*** Begin section ***

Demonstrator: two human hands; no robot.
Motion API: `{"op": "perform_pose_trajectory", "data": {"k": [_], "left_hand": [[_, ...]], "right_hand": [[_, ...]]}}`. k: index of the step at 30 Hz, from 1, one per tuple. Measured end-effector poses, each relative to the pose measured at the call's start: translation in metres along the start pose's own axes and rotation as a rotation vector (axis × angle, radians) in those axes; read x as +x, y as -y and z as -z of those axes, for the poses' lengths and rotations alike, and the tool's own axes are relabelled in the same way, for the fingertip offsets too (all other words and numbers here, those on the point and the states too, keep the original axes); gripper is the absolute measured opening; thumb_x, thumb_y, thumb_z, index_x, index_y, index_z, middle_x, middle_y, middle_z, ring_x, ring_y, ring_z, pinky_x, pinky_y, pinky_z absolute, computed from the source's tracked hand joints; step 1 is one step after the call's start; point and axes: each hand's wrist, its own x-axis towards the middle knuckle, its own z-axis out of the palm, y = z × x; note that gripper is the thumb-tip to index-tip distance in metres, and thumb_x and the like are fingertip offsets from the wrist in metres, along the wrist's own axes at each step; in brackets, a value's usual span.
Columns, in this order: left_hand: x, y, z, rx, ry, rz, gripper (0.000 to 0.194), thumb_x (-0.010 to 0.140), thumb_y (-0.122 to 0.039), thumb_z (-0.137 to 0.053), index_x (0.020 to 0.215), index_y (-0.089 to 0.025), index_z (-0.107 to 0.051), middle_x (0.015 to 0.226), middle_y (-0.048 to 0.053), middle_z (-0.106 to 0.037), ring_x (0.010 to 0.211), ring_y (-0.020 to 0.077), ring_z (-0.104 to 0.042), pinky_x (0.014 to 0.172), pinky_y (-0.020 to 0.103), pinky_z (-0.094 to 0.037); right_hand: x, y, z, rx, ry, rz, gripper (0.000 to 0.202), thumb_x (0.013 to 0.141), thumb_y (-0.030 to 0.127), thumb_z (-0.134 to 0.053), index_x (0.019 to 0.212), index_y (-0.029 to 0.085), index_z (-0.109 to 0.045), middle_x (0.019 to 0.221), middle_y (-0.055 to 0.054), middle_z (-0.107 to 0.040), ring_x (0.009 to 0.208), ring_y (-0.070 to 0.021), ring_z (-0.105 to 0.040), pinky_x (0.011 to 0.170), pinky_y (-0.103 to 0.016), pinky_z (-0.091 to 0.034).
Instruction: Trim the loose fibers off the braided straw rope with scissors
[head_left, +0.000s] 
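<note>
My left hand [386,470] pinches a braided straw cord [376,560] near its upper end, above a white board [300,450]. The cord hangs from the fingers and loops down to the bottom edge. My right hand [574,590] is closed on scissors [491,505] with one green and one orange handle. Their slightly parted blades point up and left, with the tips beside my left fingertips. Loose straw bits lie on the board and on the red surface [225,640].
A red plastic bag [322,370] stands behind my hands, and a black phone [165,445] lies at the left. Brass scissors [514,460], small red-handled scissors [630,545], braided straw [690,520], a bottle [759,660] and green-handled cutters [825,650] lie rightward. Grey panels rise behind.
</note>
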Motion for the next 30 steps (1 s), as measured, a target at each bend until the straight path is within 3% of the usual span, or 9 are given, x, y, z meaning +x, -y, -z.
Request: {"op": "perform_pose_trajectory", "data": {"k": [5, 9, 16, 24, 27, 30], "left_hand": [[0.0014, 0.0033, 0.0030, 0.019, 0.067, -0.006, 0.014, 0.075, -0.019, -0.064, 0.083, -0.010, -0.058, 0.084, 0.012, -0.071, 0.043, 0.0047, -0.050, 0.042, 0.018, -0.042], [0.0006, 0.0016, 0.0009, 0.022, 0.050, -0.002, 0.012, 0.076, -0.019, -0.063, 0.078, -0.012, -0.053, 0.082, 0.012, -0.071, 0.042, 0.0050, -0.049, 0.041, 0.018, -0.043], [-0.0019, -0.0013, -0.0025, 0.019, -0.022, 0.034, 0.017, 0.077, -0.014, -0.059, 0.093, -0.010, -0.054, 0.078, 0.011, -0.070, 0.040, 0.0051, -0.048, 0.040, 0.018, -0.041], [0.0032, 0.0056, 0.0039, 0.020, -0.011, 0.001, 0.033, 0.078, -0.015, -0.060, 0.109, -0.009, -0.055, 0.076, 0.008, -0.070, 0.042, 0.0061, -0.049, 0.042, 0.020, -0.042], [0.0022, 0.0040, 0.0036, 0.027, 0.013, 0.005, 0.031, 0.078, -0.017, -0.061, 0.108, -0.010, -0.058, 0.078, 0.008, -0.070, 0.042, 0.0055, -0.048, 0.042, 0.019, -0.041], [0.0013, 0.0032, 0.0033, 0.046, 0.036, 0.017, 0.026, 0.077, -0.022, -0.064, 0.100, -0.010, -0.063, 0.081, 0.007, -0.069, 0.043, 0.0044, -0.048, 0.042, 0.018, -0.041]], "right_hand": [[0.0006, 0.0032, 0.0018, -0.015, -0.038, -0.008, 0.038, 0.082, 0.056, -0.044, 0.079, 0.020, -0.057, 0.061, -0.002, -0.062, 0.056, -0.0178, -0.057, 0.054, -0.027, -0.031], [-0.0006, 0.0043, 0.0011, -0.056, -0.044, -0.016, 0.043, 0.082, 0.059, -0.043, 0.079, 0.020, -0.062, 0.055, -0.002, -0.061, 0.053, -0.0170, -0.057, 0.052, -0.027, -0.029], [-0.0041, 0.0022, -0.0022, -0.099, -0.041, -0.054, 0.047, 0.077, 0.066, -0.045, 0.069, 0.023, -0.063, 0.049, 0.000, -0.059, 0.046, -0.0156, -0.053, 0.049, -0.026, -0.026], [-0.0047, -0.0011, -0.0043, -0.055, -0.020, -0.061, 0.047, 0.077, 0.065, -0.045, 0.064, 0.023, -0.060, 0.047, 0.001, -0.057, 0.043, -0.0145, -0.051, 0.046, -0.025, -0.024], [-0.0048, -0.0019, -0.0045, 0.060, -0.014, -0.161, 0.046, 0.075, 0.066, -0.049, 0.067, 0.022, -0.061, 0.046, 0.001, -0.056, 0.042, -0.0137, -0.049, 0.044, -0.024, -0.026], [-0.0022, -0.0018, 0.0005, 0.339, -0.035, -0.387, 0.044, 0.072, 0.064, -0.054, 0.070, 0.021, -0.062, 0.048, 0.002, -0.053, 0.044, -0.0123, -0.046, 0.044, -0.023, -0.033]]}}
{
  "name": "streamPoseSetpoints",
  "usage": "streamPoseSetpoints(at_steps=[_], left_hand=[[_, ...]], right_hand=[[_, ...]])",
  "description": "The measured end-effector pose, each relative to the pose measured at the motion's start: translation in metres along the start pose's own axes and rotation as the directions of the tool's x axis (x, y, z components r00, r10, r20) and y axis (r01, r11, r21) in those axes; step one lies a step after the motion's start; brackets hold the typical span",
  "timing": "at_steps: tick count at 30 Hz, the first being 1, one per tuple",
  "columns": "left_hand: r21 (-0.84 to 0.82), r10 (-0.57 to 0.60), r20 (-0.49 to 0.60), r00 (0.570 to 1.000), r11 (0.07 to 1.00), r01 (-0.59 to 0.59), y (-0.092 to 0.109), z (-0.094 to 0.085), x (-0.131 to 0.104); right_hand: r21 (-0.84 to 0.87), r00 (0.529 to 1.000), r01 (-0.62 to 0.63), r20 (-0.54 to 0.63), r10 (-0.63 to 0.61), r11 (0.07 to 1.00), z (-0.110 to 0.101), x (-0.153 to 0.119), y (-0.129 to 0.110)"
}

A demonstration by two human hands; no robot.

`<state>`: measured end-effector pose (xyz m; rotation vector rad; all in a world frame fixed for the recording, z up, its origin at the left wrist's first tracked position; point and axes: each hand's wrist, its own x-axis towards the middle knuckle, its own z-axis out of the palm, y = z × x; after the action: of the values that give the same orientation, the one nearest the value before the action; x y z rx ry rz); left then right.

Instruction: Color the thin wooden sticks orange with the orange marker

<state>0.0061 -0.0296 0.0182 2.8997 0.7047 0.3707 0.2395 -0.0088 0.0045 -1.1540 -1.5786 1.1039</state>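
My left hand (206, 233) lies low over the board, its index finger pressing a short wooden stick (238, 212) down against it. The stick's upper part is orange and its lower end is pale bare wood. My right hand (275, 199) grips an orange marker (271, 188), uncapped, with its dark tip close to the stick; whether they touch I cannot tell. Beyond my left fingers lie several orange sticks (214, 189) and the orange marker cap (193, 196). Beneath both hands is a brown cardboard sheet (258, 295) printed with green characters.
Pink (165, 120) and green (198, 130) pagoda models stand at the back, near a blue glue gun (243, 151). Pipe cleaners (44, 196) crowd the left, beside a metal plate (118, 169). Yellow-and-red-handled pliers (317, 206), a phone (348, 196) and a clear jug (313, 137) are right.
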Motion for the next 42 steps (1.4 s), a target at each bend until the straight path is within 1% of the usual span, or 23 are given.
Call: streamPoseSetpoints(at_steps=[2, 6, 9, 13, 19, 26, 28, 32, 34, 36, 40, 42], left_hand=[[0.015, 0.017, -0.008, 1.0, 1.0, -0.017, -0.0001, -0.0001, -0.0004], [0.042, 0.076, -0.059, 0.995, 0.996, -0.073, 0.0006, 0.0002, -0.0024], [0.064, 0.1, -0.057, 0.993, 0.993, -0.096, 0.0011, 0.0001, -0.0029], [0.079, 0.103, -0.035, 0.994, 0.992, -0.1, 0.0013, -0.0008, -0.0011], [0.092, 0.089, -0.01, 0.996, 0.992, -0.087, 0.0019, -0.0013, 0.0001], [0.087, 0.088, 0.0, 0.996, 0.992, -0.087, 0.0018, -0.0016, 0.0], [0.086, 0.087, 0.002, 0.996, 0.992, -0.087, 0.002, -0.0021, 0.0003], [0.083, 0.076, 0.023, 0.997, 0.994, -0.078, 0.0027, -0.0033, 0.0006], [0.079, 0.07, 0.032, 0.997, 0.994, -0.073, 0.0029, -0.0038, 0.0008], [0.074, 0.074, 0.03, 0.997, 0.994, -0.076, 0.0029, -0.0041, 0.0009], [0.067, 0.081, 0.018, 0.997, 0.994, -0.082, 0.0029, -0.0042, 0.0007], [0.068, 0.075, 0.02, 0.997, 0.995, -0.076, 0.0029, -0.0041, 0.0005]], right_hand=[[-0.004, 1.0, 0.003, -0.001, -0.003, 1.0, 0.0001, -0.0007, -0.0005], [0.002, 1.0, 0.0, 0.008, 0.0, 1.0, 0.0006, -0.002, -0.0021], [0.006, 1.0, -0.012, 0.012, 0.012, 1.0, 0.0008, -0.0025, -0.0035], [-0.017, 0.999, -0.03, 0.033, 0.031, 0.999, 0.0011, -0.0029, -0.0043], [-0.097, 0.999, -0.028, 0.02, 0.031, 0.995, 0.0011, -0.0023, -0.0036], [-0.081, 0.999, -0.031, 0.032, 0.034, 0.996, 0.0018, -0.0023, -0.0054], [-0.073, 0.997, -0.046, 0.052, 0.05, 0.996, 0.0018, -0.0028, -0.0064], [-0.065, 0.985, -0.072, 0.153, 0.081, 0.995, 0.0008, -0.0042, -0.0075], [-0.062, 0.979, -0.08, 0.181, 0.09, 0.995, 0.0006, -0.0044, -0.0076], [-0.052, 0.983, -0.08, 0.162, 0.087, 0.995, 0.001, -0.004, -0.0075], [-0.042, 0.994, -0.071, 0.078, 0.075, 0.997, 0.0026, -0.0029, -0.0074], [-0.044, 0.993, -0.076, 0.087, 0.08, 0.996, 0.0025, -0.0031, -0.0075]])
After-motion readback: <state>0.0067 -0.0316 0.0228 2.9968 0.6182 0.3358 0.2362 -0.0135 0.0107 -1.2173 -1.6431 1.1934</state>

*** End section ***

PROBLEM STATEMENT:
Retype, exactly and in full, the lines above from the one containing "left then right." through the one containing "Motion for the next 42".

WRITTEN ANSWER:
`<state>`: measured end-effector pose (xyz m; rotation vector rad; all in a world frame fixed for the recording, z up, its origin at the left wrist's first tracked position; point and axes: each hand's wrist, its own x-axis towards the middle knuckle, its own z-axis out of the palm, y = z × x; after the action: of the values that give the same orientation, the one nearest the value before the action; x y z rx ry rz); left then right.

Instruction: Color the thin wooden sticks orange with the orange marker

<state>0.0061 -0.0296 0.0182 2.8997 0.7047 0.3707 0.2395 -0.0088 0.0045 -1.1540 -1.5786 1.1039</state>
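My left hand (206, 233) lies low over the board, its index finger pressing a short wooden stick (238, 212) down against it. The stick's upper part is orange and its lower end is pale bare wood. My right hand (275, 199) grips an orange marker (271, 188), uncapped, with its dark tip close to the stick; whether they touch I cannot tell. Beyond my left fingers lie several orange sticks (214, 189) and the orange marker cap (193, 196). Beneath both hands is a brown cardboard sheet (258, 295) printed with green characters.
Pink (165, 120) and green (198, 130) pagoda models stand at the back, near a blue glue gun (243, 151). Pipe cleaners (44, 196) crowd the left, beside a metal plate (118, 169). Yellow-and-red-handled pliers (317, 206), a phone (348, 196) and a clear jug (313, 137) are right.
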Motion for the next 42 steps (1.4 s), a target at each bend until the straight path is within 1% of the usual span, or 23 are given.

The response to this exercise has been given in full.